A typical day for Michael Johnson starts at 5:30 a.m., when he heads to his job as a security officer in a downtown Los Angeles office building. He walks back through the door of his home some 17 hours later, after leaving his second job.

Working 75 to 80 hours a week, Johnson barely has time to spend with his wife and five children.Unfortunately, Johnson’s plight is typical of Los Angeles’ private sector security officers who struggle to provide the basic necessities while protecting multi-million dollar properties.

Johnson’s monthly take home pay from ABM Security Services, where he has worked for nearly two years, and WSA Security, which has employed him for 12 years, is roughly $2,400. Every month is a struggle to buy groceries, pay bills and cover the $975 per month rent on his family’s one-and-a-half bedroom apartment.

Johnson can’t afford the health insurance his company offers, so he and his family have to rely on Medi-Cal. Johnson’s children range in age from two months to 11 years old.

“It makes me feel like less than a man not being able to support my family the way I want to,” said Johnson. “It’s hard on my kids. It should be a lot better for security officers.”

Johnson has joined with the Stand for Security Coalition (which includes LAANE, the Service Employees International Union and many community and faith leaders) to fight to improve working conditions and increase public safety in Los Angeles’ downtown offices. With all the risks security officers take to protect high-rise office buildings, including the one he patrols and guards unarmed, Johnson said he would like to see a higher standard implemented in the industry. That would entail higher wages, better training and affordable health care for security officers.

“We need better wages, better benefits and job security. I want to see changes. I can’t keep doing this two-job thing. I’m burned out,” said Johnson.

That’s not the way Johnson felt about becoming a security officer when he first donned a uniform and put on a badge. He felt honored to be part of the profession.

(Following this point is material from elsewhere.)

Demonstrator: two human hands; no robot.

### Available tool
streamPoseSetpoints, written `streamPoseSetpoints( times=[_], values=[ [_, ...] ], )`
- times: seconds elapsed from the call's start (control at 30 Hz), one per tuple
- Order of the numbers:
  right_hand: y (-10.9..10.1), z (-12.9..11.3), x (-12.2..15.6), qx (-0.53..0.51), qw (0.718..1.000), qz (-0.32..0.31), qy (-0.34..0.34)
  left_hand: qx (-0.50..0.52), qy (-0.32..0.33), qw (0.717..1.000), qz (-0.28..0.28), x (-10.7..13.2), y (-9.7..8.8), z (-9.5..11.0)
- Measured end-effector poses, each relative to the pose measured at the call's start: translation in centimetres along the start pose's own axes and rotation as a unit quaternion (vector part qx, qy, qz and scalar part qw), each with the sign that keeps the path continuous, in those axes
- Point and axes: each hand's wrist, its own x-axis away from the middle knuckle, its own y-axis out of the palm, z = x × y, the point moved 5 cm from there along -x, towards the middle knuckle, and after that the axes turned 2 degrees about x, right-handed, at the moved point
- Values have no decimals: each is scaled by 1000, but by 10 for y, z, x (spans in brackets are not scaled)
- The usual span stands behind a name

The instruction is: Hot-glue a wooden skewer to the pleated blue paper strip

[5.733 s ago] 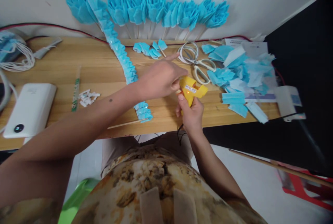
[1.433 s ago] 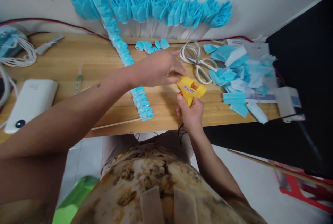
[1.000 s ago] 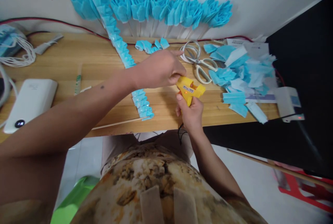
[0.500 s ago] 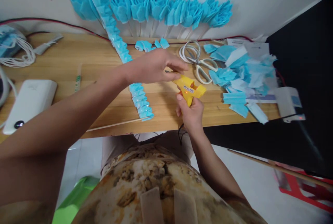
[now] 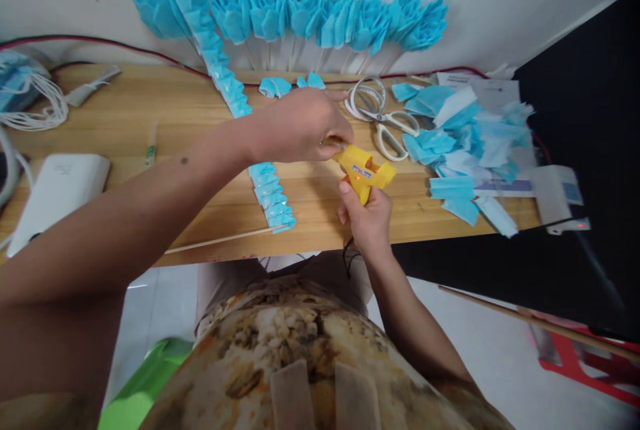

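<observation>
Over the middle of the wooden surface point(image 5: 320, 223), a yellow glue gun point(image 5: 367, 170) is held in the right hand point(image 5: 369, 215), whose fingers wrap its handle; a small orange light glows on its side. The left hand point(image 5: 310, 127) reaches across from nine o'clock, its thumb and fingers narrow at the gun's front end. I cannot tell whether they are closed on it.

Taking the gun as the centre, a pleated blue strip point(image 5: 271, 193) runs beneath the left forearm, its near end at eight o'clock, where a thin stick point(image 5: 227, 240) touches it. Small blue pieces point(image 5: 275, 87) lie between ten and eleven o'clock, just beyond the left hand. At twelve o'clock are rings of tape point(image 5: 383, 100), touching the scissors point(image 5: 389, 143), whose pale handles spread toward one o'clock. Loose blue scraps point(image 5: 453, 187) heap up between two and three o'clock.

Farther off, blue flowers point(image 5: 304, 7) on sticks lean in a row against the wall at eleven o'clock. A white power bank point(image 5: 65, 183) lies at nine o'clock.
</observation>
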Motion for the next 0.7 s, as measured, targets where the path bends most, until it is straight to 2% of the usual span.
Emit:
streamPoseSetpoints(
  times=[0.17, 0.37, 0.53, 0.63, 0.7],
  values=[
    [-1, 1, -1, 0, 1000, 10, 1, -87, 10, 995, -36, -5, 2, 9],
    [0, -3, 0, 8, 1000, 4, 0, -99, 20, 995, -22, -7, 4, 8],
    [-1, 1, 0, -9, 1000, -1, 0, 21, 25, 999, 9, 1, -3, -1],
    [-1, 3, 0, -16, 1000, -3, -1, 110, 1, 994, 23, 9, -7, -9],
    [-1, 3, -1, -13, 1000, 1, 1, 133, -13, 991, 31, 13, -7, -12]
  ],
)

Becoming a security officer was worlds away from the life he led while growing up in Tulsa, Oklahoma, Johnson said. That life, the 41-year-old Johnson said, was one that revolved around street hustling.

To improve his life, Johnson moved to California 22 years ago. He took odd jobs working as a dishwasher, a roofer and bagging groceries. Eventually Johnson was talked into becoming a security officer. He liked the prestige that came with the job.

“Security officers used to be on the level of teachers. People used to look up to security officers as they did with the police,” Johnson said. “That’s not the way people see security officers today.

“A lot of people think that security officers don’t do anything,” he said. “But it’s not a walk through the park. Our lives are on the line.”

Events and Actions
2007 Women for a New
Los Angeles Luncheon

Honoring Actress/Activist
JANE FONDA

May 4, 2007
At Town & Gown at USC


Los Angeles Alliance for a New Economy
464 Lucas Ave., Suite 202, Los Angeles, CA 90017
213-977-9400 | Fax: 213-977-9666 | Website: www.laane.org
LAANE is a non-profit organization.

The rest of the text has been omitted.